The package below is from SeanGar. He kindly gave 21 cigars and an Otter box. This will work great for the Marines, offering protection and humidification. All of the cigars look terrific and will be greatly appreciate by the men and women overseas.
View attachment 4792


*Way to go! Thank you for your generosity.* I am sure the Marines will love the goodies.


----------



## BHahesy (Oct 12, 2005)

This picture shows the package from *Joed*. He was very bighearted and provided 50 cigars all with their own water pillows to keep them live and well. You hit the nail on the head and provided the 2 most important items according to LT Rich.
View attachment 4796


*Thank you for your kindness.*


----------



## par (May 22, 2005)

Damn, now i feel kind of cheap for only mailing a half dozen cigars.

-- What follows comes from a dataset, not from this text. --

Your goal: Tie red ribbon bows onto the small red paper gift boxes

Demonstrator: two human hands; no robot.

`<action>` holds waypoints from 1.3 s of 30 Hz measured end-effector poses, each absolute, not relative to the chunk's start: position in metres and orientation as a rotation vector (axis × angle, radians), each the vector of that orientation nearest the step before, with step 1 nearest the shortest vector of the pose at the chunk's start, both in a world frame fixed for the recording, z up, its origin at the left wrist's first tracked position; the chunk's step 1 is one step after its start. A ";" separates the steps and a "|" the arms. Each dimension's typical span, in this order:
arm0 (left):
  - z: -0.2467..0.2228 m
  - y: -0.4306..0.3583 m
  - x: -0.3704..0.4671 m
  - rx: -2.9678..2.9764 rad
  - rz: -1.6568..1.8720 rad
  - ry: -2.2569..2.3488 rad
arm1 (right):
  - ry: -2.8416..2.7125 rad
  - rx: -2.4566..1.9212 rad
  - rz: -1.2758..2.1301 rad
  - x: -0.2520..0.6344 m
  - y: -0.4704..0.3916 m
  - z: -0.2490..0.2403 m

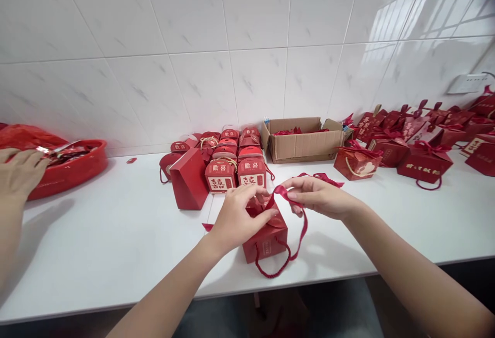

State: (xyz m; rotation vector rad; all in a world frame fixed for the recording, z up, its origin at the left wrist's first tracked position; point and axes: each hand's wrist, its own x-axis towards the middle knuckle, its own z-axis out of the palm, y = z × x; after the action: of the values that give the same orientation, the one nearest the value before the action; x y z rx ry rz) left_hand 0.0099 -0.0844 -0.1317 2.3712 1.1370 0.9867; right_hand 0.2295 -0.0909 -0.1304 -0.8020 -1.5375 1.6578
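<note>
A small red gift box [266, 242] stands near the table's front edge, with a twisted red cord handle hanging on its near side. My left hand [242, 217] curls over the box top, its thumb and fingers pressing at the folded flaps. Part of the top is hidden beneath it. Between the thumb and fingers of my right hand [317, 196] is a dark red ribbon [302, 232], raised just above the box in a loop, with a length drooping down the right side. Another ribbon end [208, 226] sticks out left of my left hand.
Behind the box stand several red candy boxes [220, 175] and a plain red box [189, 178]. A cardboard carton [305, 147] holds red items. Several ribbon-tied boxes [424, 163] fill the right side. At left, another person's hand [19, 173] reaches over a red basin [77, 173].
</note>
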 end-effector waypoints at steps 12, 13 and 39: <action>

Ok, i'm going to re-up the next time this is done (writing this message from tokyo -yeah, i'm back in japan for a few weeks again).


----------



## joed (Nov 12, 2005)

par said:


> Damn, ...only mailing a half dozen cigars.


Absolutely no reason for those feelings at all! I know that the guys are going to really appreciate all of the things that we send. I have family there and it seems that they really "get off" on kowing that we are thinking about them.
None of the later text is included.